### Exercise:
Among the lines of the records, please find those that contain the word "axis" and copy them.

### Dataset records:
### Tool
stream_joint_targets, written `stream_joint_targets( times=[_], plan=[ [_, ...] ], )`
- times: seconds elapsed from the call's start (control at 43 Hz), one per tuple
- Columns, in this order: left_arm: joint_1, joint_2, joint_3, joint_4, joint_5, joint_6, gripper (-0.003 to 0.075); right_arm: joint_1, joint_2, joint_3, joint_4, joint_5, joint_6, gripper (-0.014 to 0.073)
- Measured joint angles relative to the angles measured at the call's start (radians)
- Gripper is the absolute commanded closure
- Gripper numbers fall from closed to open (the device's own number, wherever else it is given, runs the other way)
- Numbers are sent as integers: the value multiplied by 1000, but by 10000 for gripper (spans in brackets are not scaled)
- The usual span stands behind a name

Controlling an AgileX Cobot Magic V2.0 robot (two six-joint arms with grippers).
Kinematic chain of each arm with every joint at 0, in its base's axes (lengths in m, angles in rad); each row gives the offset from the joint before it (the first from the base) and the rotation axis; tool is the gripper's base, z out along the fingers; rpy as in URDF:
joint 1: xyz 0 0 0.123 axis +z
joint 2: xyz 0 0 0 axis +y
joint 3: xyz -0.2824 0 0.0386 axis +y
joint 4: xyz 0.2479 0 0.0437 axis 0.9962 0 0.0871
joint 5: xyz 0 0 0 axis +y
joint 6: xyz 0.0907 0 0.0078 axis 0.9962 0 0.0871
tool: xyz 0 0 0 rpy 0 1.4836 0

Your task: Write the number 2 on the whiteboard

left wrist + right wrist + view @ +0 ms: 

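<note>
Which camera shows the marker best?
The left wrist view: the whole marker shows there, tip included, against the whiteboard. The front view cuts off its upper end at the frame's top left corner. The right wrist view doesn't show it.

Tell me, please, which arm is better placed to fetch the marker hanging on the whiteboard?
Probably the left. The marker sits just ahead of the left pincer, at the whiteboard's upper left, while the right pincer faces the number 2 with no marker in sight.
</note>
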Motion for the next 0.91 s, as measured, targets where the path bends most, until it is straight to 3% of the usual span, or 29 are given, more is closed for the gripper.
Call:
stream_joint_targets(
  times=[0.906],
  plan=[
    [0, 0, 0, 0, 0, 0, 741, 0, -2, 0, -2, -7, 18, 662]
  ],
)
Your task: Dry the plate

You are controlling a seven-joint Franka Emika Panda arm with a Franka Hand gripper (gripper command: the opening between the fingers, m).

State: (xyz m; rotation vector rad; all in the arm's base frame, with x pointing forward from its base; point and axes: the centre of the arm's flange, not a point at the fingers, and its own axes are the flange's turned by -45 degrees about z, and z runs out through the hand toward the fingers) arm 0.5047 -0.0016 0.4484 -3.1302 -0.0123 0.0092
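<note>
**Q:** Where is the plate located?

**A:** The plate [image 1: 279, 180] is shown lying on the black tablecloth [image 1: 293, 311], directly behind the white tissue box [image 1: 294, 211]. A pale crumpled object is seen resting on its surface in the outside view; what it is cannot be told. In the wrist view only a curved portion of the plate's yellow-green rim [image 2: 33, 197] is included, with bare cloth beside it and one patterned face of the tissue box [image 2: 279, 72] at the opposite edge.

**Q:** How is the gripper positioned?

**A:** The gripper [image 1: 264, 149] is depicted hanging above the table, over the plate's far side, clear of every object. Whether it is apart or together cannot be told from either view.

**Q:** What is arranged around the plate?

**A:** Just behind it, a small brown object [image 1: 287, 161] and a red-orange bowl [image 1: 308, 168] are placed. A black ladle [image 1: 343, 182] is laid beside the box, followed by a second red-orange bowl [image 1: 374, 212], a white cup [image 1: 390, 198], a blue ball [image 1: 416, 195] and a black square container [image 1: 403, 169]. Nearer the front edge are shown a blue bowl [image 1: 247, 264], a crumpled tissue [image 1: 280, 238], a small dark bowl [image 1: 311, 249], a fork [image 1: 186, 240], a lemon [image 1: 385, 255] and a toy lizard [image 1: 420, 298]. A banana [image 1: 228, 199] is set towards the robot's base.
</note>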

### Solution:
Kinematic chain of each arm with every joint at 0, in its base's axes (lengths in m, angles in rad); each row gives the offset from the joint before it (the first from the base) and the rotation axis; tool is the gripper's base, z out along the fingers; rpy as in URDF:
joint 1: xyz 0 0 0.123 axis +z
joint 2: xyz 0 0 0 axis +y
joint 3: xyz -0.2824 0 0.0386 axis +y
joint 4: xyz 0.2479 0 0.0437 axis 0.9962 0 0.0871
joint 5: xyz 0 0 0 axis +y
joint 6: xyz 0.0907 0 0.0078 axis 0.9962 0 0.0871

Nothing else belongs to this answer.